### WHAT TO DO
Lines before the one containing "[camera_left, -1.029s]" are not wanted; restate the rest below word for word, through the last line, but drop any pictures.

*** SOURCE MATERIAL ***

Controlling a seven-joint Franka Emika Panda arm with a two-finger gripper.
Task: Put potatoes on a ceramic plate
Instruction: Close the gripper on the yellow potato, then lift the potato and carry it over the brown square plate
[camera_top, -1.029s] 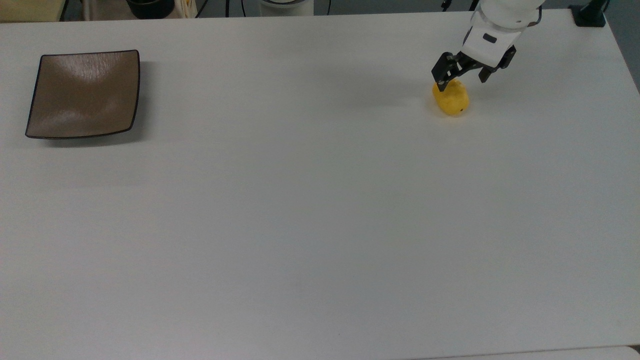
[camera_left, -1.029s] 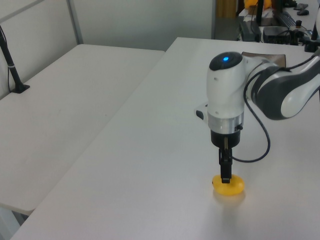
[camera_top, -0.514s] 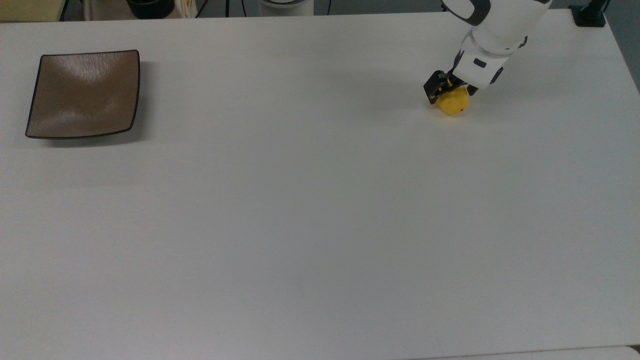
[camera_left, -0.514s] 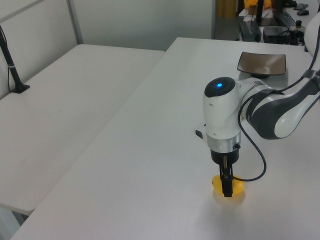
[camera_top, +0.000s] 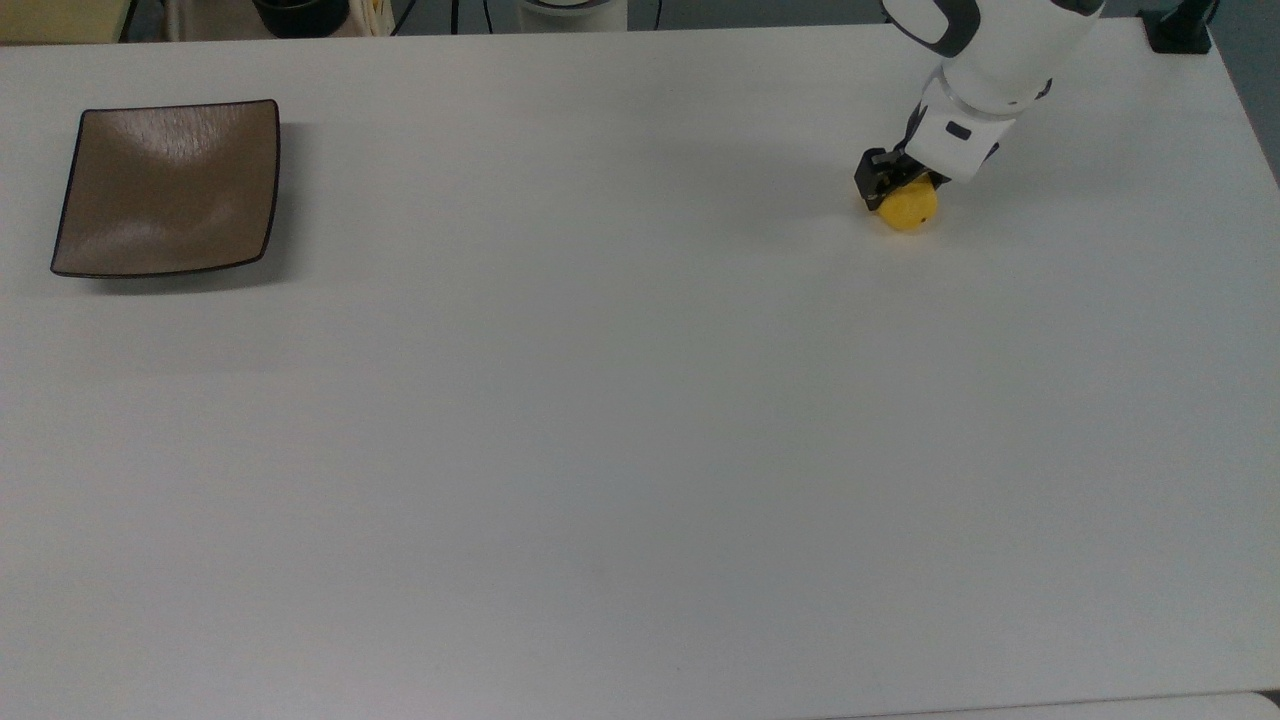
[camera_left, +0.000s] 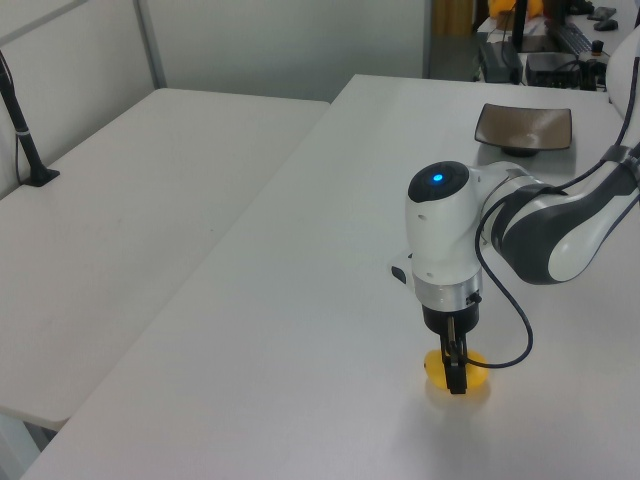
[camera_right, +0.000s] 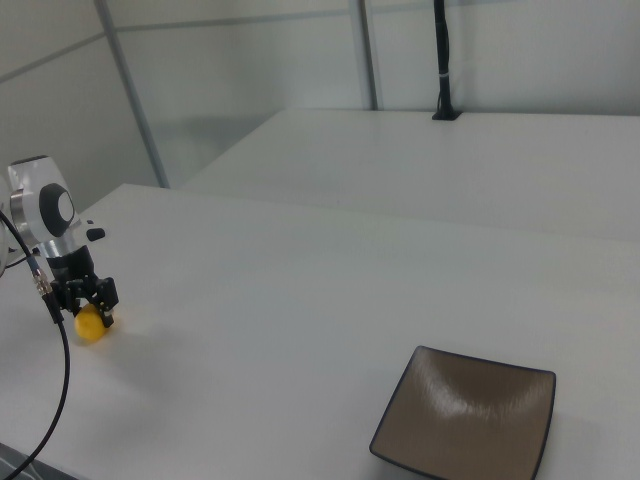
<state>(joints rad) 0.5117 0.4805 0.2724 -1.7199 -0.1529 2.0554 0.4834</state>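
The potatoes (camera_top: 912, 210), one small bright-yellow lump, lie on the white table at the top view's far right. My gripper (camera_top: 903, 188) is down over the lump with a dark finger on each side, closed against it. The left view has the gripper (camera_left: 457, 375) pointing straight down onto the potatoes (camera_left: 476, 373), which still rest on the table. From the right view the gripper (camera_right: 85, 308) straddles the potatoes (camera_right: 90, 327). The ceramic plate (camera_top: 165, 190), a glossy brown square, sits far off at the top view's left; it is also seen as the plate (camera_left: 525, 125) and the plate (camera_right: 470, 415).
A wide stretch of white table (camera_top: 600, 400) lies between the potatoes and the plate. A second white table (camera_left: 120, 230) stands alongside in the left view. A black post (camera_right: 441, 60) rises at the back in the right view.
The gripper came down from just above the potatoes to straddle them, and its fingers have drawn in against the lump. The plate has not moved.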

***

### ANSWER TO THE EXERCISE
[camera_left, -1.029s] 
[camera_top, -0.514s] 
[camera_left, -0.514s] 
[camera_top, +0.000s] 
[camera_left, +0.000s] 
[camera_right, +0.000s] 
<state>(joints rad) 0.5117 0.4805 0.2724 -1.7199 -0.1529 2.0554 0.4834</state>
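The potatoes (camera_top: 912, 210), one small bright-yellow lump, lie on the white table at the top view's far right. My gripper (camera_top: 903, 188) is down over the lump with a dark finger on each side, closed against it. The left view has the gripper (camera_left: 457, 375) pointing straight down onto the potatoes (camera_left: 476, 373), which still rest on the table. From the right view the gripper (camera_right: 85, 308) straddles the potatoes (camera_right: 90, 327). The ceramic plate (camera_top: 165, 190), a glossy brown square, sits far off at the top view's left; it is also seen as the plate (camera_left: 525, 125) and the plate (camera_right: 470, 415).
A wide stretch of white table (camera_top: 600, 400) lies between the potatoes and the plate. A second white table (camera_left: 120, 230) stands alongside in the left view. A black post (camera_right: 441, 60) rises at the back in the right view.
The gripper came down from just above the potatoes to straddle them, and its fingers have drawn in against the lump. The plate has not moved.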

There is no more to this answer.